> _Required action_
Among the entries below, only the lines from the one with "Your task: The" through the one with "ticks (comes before" are wanted, reproduced exactly. Pictures are not wanted.

*** Dataset excerpts ***

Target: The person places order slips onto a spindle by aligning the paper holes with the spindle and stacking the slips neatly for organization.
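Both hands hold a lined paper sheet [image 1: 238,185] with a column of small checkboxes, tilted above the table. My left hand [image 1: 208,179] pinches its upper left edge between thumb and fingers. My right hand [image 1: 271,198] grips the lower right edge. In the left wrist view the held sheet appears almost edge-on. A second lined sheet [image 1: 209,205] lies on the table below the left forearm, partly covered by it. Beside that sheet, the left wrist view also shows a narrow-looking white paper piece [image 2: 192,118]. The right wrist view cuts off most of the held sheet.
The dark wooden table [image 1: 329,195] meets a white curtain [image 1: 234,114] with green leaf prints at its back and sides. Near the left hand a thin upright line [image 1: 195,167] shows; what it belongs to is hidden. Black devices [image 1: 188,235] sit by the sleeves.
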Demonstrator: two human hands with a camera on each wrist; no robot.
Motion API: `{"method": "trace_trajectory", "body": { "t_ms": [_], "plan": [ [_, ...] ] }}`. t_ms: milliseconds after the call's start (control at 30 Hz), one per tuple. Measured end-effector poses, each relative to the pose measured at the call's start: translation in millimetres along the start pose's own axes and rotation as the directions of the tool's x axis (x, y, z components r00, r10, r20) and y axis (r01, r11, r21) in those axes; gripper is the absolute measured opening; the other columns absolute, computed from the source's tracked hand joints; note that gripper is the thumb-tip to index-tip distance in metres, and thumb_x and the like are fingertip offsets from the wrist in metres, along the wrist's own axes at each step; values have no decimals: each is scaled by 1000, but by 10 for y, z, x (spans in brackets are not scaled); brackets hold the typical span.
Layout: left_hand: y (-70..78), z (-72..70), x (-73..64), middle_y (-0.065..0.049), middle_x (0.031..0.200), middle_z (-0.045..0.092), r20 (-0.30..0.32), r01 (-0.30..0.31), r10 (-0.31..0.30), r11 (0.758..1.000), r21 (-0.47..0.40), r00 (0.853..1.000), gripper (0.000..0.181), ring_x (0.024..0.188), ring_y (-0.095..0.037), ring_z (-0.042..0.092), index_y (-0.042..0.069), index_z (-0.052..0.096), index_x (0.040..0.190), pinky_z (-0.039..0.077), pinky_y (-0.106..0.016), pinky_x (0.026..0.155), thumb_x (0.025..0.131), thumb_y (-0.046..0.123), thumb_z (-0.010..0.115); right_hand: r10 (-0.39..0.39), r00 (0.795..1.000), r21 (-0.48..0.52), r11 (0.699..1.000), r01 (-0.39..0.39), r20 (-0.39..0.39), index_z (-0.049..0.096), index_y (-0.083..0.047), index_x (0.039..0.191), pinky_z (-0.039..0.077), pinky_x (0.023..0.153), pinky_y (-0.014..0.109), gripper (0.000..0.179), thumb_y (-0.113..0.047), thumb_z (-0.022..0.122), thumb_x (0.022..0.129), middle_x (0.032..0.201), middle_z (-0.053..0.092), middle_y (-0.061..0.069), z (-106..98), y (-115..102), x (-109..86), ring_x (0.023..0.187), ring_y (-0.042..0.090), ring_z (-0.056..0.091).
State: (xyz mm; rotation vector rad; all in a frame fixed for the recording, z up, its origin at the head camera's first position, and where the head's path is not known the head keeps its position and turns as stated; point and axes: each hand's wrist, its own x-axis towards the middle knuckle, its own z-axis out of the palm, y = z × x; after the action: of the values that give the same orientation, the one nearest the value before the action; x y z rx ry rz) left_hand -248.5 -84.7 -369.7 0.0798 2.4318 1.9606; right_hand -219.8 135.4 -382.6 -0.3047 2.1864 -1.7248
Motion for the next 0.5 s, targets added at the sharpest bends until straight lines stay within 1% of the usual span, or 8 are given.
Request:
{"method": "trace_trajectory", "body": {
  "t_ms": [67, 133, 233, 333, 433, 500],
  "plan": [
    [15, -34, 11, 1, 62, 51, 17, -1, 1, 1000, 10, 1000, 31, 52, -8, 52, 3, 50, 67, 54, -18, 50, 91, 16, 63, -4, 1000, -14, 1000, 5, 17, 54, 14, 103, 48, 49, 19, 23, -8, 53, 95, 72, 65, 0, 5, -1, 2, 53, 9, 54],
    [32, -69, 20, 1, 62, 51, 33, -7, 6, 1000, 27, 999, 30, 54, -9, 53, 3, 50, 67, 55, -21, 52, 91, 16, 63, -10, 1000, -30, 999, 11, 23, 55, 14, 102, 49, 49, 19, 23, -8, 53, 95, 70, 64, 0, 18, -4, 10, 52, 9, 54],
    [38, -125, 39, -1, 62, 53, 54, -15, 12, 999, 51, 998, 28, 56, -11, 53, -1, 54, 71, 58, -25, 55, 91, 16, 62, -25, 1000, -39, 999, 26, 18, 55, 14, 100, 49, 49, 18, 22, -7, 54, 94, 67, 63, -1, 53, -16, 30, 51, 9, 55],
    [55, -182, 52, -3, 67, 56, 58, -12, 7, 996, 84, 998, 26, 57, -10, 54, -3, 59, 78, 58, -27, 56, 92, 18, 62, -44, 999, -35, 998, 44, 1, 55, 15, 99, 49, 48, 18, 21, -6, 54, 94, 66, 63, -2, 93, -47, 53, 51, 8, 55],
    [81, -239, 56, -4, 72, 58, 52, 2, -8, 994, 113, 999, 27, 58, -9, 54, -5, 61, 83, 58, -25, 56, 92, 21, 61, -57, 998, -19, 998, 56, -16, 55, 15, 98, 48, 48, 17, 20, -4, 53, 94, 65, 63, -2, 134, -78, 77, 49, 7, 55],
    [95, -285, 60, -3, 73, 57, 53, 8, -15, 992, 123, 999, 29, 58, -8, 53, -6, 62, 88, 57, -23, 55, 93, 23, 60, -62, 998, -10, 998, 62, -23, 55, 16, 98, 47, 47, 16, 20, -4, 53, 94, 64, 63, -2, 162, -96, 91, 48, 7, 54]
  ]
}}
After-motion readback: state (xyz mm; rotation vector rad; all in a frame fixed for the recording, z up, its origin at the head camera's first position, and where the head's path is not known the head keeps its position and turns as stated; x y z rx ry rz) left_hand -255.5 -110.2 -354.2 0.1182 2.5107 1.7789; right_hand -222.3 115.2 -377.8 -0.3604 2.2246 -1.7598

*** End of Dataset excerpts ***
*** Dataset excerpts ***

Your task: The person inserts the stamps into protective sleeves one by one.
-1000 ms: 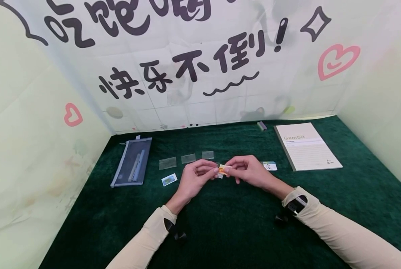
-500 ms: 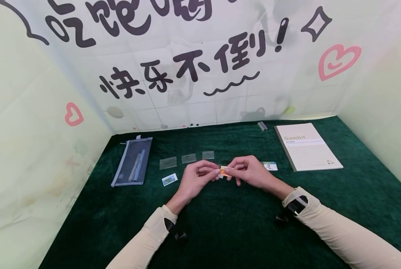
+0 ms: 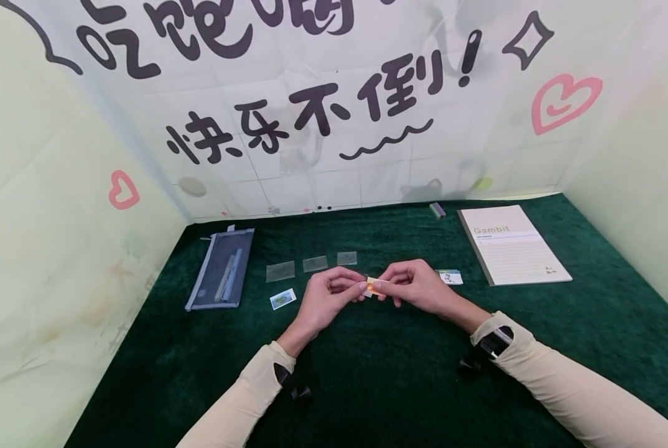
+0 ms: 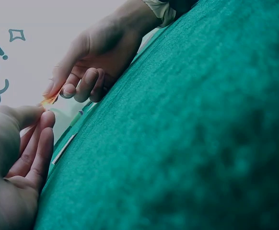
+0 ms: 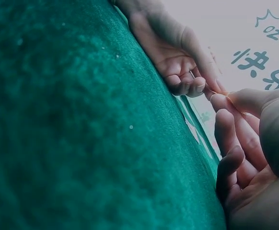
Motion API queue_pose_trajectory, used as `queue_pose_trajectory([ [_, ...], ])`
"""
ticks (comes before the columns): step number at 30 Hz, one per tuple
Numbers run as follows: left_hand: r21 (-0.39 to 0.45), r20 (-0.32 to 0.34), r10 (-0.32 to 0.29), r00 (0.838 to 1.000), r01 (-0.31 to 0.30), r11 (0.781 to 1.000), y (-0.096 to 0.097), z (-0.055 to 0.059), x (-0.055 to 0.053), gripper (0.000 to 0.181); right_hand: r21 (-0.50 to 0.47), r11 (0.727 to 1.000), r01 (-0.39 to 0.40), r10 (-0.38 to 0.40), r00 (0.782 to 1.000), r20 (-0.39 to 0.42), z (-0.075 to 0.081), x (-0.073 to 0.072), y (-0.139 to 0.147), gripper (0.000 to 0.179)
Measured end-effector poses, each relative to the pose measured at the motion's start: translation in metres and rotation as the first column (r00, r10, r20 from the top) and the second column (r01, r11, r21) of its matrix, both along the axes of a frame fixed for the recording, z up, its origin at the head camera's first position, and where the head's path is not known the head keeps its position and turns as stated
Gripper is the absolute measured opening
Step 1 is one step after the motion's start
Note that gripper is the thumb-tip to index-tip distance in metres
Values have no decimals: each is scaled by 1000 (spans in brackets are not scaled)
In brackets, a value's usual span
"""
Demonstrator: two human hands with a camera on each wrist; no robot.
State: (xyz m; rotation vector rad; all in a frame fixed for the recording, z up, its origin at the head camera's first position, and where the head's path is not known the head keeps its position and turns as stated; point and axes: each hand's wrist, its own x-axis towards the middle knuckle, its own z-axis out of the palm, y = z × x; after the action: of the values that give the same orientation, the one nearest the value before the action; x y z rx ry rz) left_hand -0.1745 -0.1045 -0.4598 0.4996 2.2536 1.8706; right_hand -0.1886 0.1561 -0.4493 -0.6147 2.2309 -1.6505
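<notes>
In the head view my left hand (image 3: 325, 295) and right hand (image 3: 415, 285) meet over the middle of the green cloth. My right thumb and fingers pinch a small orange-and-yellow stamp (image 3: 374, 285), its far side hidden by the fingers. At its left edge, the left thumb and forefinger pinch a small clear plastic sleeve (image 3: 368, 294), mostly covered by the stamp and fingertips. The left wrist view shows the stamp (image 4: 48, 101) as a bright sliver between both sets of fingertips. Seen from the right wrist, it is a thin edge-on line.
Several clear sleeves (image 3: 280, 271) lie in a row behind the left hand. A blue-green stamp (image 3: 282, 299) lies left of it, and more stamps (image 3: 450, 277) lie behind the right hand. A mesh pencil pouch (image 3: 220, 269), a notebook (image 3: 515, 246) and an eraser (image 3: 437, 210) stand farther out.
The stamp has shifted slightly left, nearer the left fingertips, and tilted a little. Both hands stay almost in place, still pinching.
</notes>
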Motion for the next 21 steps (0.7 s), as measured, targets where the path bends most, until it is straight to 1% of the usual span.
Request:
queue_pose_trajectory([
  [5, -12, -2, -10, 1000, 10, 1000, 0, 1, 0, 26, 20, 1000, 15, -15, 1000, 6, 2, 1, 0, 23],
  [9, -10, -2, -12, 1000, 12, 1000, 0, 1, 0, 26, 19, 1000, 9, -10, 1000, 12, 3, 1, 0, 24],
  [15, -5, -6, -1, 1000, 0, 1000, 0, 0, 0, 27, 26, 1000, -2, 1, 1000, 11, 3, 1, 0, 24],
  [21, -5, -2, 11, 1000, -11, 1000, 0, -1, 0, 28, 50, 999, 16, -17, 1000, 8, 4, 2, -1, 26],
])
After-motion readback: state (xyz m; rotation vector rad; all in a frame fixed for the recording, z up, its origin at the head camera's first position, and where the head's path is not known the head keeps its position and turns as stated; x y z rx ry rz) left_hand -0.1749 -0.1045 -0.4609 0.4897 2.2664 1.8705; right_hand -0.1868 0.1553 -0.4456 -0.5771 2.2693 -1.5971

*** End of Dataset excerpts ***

> _Answer_
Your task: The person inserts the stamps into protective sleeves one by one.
-1000 ms: 
-500 ms: 
+0 ms: 
+0 ms: 
+0 ms: 
Motion API queue_pose_trajectory, used as `queue_pose_trajectory([ [_, ...], ])`
"""
ticks (comes before the columns): step number at 30 Hz, one per tuple

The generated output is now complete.